> **Problem to solve**
In full and unchanged, set down the entries that follow, with no images.

> **Source data**
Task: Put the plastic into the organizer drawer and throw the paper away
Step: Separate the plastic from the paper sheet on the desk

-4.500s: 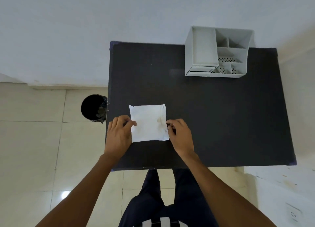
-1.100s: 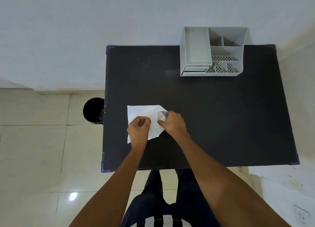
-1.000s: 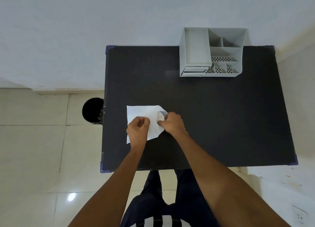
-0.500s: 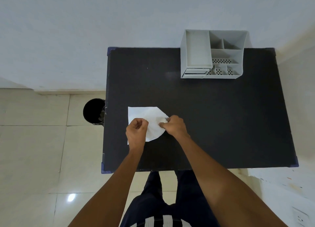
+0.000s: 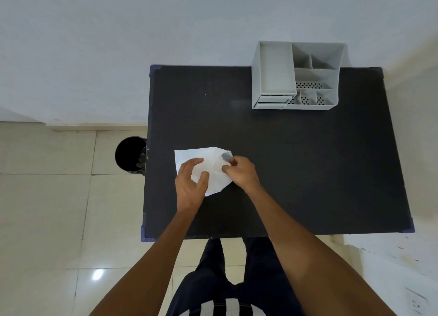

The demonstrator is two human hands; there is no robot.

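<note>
A white sheet of paper (image 5: 201, 155) lies on the black table (image 5: 296, 161), left of centre, its right side creased. My left hand (image 5: 190, 184) hovers over the sheet's lower left with fingers spread, holding nothing. My right hand (image 5: 240, 171) pinches the sheet's right edge, where a small grey translucent piece of plastic (image 5: 226, 156) shows at my fingertips. A grey desk organizer (image 5: 297, 76) stands at the table's far right, its small drawer (image 5: 272, 101) at the front left slightly out.
A black waste bin (image 5: 130, 154) stands on the tiled floor just left of the table. A white wall runs behind the table. My legs are below the table's near edge.
My left hand has opened from a fist and spread over the paper. My right hand has lifted the paper's right edge a little, and the grey plastic shows more.
</note>
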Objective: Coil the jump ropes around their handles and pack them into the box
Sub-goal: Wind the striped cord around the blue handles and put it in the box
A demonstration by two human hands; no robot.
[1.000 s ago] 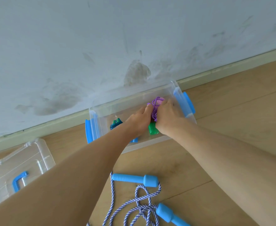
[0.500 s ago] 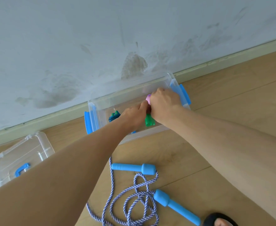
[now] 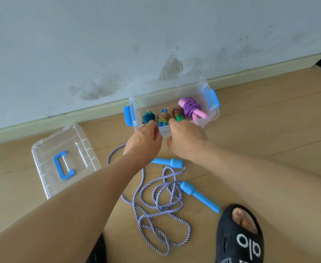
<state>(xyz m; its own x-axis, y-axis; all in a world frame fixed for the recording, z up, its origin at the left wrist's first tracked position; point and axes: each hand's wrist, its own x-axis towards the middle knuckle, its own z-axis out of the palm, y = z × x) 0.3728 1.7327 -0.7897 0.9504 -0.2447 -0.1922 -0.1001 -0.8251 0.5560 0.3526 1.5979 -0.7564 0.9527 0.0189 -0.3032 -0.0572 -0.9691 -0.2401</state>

> **Output for this task**
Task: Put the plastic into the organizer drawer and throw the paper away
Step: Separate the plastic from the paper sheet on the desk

-4.500s: 
-1.100s: 
-1.000s: 
-0.500s: 
+0.000s: 

The demonstrator is two human hands; there is no robot.

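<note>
A white sheet of paper (image 5: 201, 155) lies on the black table (image 5: 296, 161), left of centre, its right side creased. My left hand (image 5: 190, 184) hovers over the sheet's lower left with fingers spread, holding nothing. My right hand (image 5: 240, 171) pinches the sheet's right edge, where a small grey translucent piece of plastic (image 5: 226, 156) shows at my fingertips. A grey desk organizer (image 5: 297, 76) stands at the table's far right, its small drawer (image 5: 272, 101) at the front left slightly out.
A black waste bin (image 5: 130, 154) stands on the tiled floor just left of the table. A white wall runs behind the table. My legs are below the table's near edge.
My left hand has opened from a fist and spread over the paper. My right hand has lifted the paper's right edge a little, and the grey plastic shows more.
</note>
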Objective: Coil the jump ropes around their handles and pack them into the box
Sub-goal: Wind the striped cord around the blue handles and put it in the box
A demonstration by two human hands; no robot.
[1.000 s ago] 
[0.500 s ago] 
[now] 
<state>(xyz m; its own x-axis, y-axis; all in a world frame fixed for the recording, z up, its origin at the left wrist's first tracked position; point and axes: each hand's wrist, its own x-axis towards the middle knuckle, its own z-axis out of the palm, y = z × x) 0.3728 1.7327 -0.7897 0.9504 -0.2447 -0.1922 -0.1001 -0.8251 0.5560 0.3526 1.5979 -0.7564 0.9527 0.0189 -0.3032 -0.0572 -0.9691 -0.2401</state>

Apart from this answer, nothing more is required.